Al decir que es “antiguo” no nos referimos a que el contenido de los 46 libros que lo forman haya sido revocado, pues lo viejo no se convierte necesariamente en inservible.
Hay cosas como las monedas o los sellos de correo, que aumentan de valor conforme pasa el tiempo. Con el adjetivo “antiguo” lo único que se pretende es datar la redacción de los mismos, acontecida antes de la venida de Cristo. Por tanto, con su llegada no pasaron de moda estos libros, pues Jesús “no vino a abolir lo que estaba escrito, sino a perfeccionarlo” (cf. Mt 5,17).
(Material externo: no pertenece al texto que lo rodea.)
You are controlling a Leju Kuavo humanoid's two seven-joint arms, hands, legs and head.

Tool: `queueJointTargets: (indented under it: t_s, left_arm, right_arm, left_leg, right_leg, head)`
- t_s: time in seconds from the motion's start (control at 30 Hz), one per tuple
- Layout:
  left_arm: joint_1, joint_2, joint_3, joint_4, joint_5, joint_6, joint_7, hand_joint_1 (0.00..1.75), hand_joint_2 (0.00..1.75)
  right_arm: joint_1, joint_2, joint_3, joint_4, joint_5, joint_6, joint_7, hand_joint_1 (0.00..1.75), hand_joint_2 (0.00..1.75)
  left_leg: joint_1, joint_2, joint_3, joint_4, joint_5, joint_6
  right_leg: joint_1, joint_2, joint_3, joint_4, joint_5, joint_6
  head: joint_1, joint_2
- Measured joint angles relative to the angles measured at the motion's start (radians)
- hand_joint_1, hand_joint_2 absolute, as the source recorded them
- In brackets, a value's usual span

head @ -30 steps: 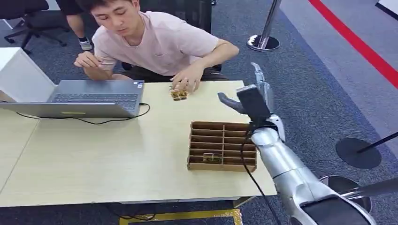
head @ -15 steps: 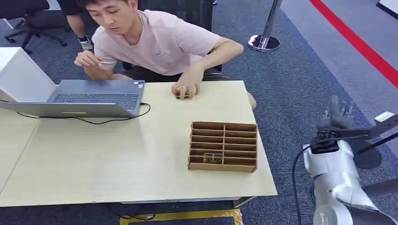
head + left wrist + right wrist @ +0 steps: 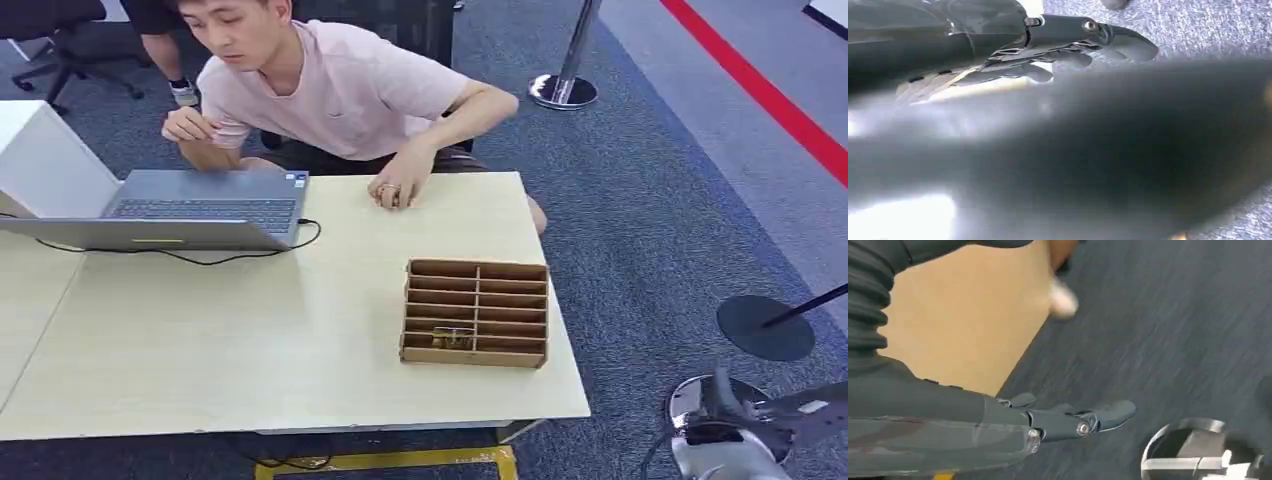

Las páginas veterotestamentarias se abren relatando cómo Dios crea al hombre para compartir con Él su vida divina. Sin embargo, movido por Satanás, el hombre falla a Dios por soberbia que le conduce a desobedecer su voluntad. A pesar de todo, Dios hace una promesa de salvación (Gn 3,15), pero estima oportuno preparar previamente a su pueblo antes de llevarla a plenitud. Así, forma a Israel que es conducido por los patriarcas: Abraham, Isaac y Jacob. Estos se encargarán de transmitir al pueblo las promesas divinas, entre las que se encuentra una Tierra propia, donde los hebreos se podrán asentar, vivir tranquilamente y rendir culto a Dios. Los descendientes de los patriarcas se establecieron en Egipto. Allí sufrieron la opresión y la esclavitud, hasta que fueron liberados por Moisés. A la muerte de este, su sucesor, Josué, concluye la búsqueda de la Tierra Prometida al llegar a Canaán, lugar que ahora toca conquistar. Pese a palpar cómo Dios cumple sus promesas, el pueblo sigue siendo infiel, hecho que es castigado desde el cielo dejándolo caer en manos de los enemigos. Cada vez que había arrepentimiento, Dios enviaba a un “juez” o defensor para ser su líder y salvarlo.
Los jueces piden a Dios un rey
Debido a la constante amenaza de guerra y al deseo de ser como las naciones vecinas, los jueces piden a Dios un rey. Comienza así el profetismo y el tiempo de la monarquía, pues es el profeta Samuel quien unge el primer rey de Israel, Saúl. Los profetas predican la Palabra de Dios (anuncio y denuncia), llaman a la conversión, purifican el culto, luchan por la justicia y anuncian al Mesías.
División del reino: Israel (norte) y Judá (sur)
A Saúl le sucedió en el trono el gran rey David y a este Salomón, quien fue un gobernante capaz y sabio, pero también infiel a Dios, ya que su gobierno estuvo marcado por la explotación a los campesinos, fuertes impuestos e idolatría. Estos modos trajeron consigo la ruptura de la unidad y así el reino se dividió en dos: Israel (en el norte) y Judá (en el sur). Un reino dividido no va muy lejos. De por sí cuando estaba unido era pequeño y desavenido, ahora se hizo mucho más débil, a merced de los grandes imperios vecinos.
Destrucción de ambos reinos
El reino de Israel terminó siendo destruido y arrasado por los asirios, mientras que sus habitantes fueron deportados a Nínive. Por su parte, el reino de Judá fue invadido y destruido por el imperio de Babilonia, y allí deportados todos los judíos. En este exilio, un grupo de Judá siguió siendo fiel al Señor y con ellos Él fue preparando un “resto de Israel” que cuando regresara a Palestina fuera portador de una fe más profunda. Conducidos por los profetas Esdras y Nehemías, regresan a su tierra donde trabajan en la reconstrucción de la ciudad y el Templo, pero ahora como dependientes del Imperio Persa y no como nación independiente.
Alejandro Magno
Posteriormente Alejandro Magno derrotó a los persas y todos sus territorios pasaron a manos de los griegos. Tiempo después los romanos arrebataron a los griegos sus dominios y construyeron un fuerte y amplio imperio. Es en este tiempo cuando nace Jesucristo, quien abre otro tiempo, el de la Nueva Alianza, el Nuevo Testamento.